The records: Begin
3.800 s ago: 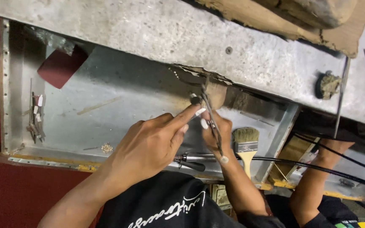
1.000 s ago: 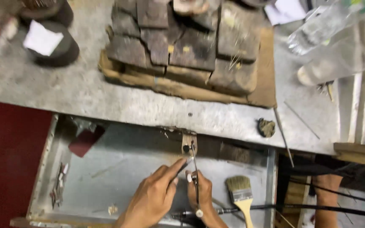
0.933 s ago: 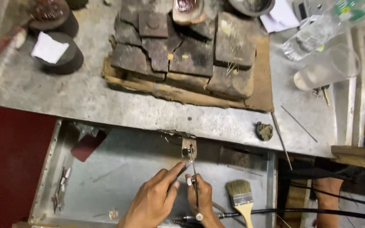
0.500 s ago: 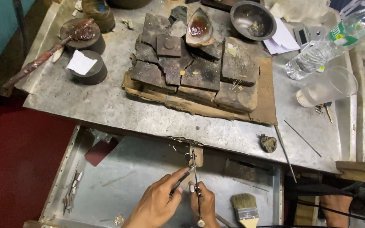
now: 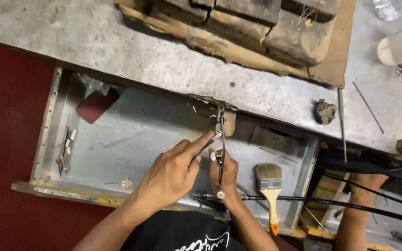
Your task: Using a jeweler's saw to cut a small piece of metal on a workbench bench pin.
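Both hands worked at a small wooden bench peg on the grey metal worktable's front edge.
Right hand gripped a thin metal tool upright; left hand pinched narrow near its tip. Wooden-handled bristle brush lay at three o'clock in the metal tray.

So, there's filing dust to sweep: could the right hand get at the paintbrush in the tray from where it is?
Probably yes. The paintbrush lies uncovered in the metal tray just beside the right hand, but that hand grips a thin metal tool it would first have to put down.
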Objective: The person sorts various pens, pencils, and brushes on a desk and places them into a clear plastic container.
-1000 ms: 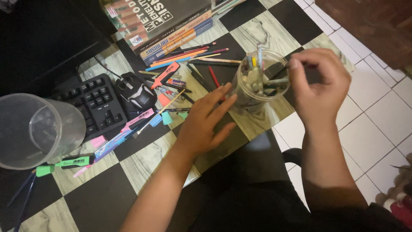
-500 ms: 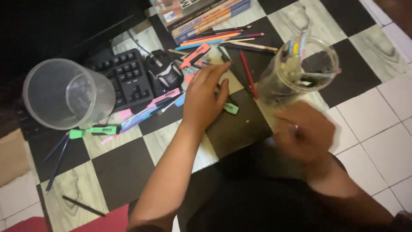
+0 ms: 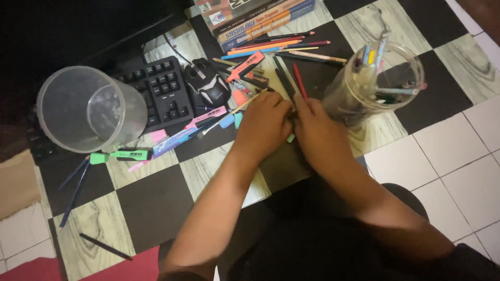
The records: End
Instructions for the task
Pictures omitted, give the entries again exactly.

Task response
3.800 s ago: 
1.000 s ago: 
0.933 s ago: 
0.500 s ago: 
now: 
Your task: Using a jeweler's saw to cut a small piece of metal on a workbench bench pin.
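Both hands worked at a small wooden bench peg on the grey metal worktable's front edge.
Right hand gripped a thin metal tool upright; left hand pinched narrow near its tip. Wooden-handled bristle brush lay at three o'clock in the metal tray.

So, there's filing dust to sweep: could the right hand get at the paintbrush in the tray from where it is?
Probably yes. The paintbrush lies uncovered in the metal tray just beside the right hand, but that hand grips a thin metal tool it would first have to put down.
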Objective: The person sorts various pens, pencils, and brushes on a desk and places them into a clear plastic container.
-1000 ms: 
-500 ms: 
+0 ms: 

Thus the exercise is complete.